We have run several benchmarks with our test SDSS data to gauge Objectivity performance in terms of the number MB of data searched per second. Table 2 shows the results from two different types of queries that were run on the DEC-Alpha platform with Objectivity version 5.1. The first type of test is a straight search on all ``tag'' objects in the federation, i.e. small descriptor objects that are $\sim100$bytes in size and are used for fast searching and indexing. The second test is a straight search on all photometric data objects, which are each $\sim2$k in size. The federation had been ``tidied'' to reduce fragmentation. The raw sequential I/O performance for the RAID storage media was $\sim11$ MB/s. The total number of objects (of each type) in the federation was 1.1 million, with 63 databases and 64k containers. Each of the two tests was run in two modes: locking (write-locks) and non-locking (read-only) mode. These are labeled (L) and (NL).

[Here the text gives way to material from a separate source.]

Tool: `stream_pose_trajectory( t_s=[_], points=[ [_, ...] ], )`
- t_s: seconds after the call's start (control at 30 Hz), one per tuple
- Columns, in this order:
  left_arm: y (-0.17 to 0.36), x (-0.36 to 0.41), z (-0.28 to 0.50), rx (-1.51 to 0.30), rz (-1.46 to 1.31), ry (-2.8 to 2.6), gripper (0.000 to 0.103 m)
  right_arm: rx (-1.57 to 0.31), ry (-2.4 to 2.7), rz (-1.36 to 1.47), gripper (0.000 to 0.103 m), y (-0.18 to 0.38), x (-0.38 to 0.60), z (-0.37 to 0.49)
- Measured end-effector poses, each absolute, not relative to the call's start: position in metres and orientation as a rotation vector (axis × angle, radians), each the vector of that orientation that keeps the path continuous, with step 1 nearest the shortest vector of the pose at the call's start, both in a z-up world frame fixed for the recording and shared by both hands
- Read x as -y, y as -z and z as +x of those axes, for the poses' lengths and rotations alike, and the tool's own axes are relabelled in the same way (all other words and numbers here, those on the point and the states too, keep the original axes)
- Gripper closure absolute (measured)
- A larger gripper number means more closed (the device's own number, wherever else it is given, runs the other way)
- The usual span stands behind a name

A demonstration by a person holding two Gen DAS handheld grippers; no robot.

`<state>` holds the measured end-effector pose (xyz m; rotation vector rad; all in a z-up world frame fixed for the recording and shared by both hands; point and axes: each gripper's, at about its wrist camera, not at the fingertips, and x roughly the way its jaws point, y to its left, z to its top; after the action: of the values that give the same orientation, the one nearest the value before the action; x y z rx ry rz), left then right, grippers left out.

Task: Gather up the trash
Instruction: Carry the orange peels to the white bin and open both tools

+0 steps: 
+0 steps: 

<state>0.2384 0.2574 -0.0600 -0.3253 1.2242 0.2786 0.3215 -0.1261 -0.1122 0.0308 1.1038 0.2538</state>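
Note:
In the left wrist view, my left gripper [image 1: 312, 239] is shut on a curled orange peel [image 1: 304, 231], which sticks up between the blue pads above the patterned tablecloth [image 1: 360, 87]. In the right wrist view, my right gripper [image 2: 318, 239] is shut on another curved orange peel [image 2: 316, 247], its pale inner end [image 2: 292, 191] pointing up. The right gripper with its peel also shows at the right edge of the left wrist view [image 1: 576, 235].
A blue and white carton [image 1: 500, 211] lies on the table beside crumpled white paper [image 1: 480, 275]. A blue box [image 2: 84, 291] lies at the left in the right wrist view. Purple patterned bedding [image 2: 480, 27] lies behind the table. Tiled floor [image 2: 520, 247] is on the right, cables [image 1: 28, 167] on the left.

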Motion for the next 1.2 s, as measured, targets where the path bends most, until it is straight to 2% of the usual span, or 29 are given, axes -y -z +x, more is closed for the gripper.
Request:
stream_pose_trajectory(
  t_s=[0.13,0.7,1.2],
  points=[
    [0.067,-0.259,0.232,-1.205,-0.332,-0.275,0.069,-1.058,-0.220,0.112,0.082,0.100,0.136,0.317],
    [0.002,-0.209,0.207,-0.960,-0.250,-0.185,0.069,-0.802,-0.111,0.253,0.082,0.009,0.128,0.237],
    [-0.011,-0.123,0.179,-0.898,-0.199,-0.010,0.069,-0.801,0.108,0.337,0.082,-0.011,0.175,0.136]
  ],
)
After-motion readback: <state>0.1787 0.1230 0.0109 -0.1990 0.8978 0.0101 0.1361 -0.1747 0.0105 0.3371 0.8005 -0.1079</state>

3 different page sizes were tried: 8k, 16k and 32k. The last column (32k[C]) is after we reduced the number of containers that our flux data was spread across. The peak speeds for the tag objects were 4 - 4.5 MB/s for the 8k & 32k federations, and 3.8 MB/s for the 16k federation, in NL mode. The speeds for the large photo objects were lower by a factor of 3 for all page-sizes, but increased dramatically (factor of $\sim2$) to 10 MB/s after the container reorganization. Running in no-lock mode is faster by 5-10%.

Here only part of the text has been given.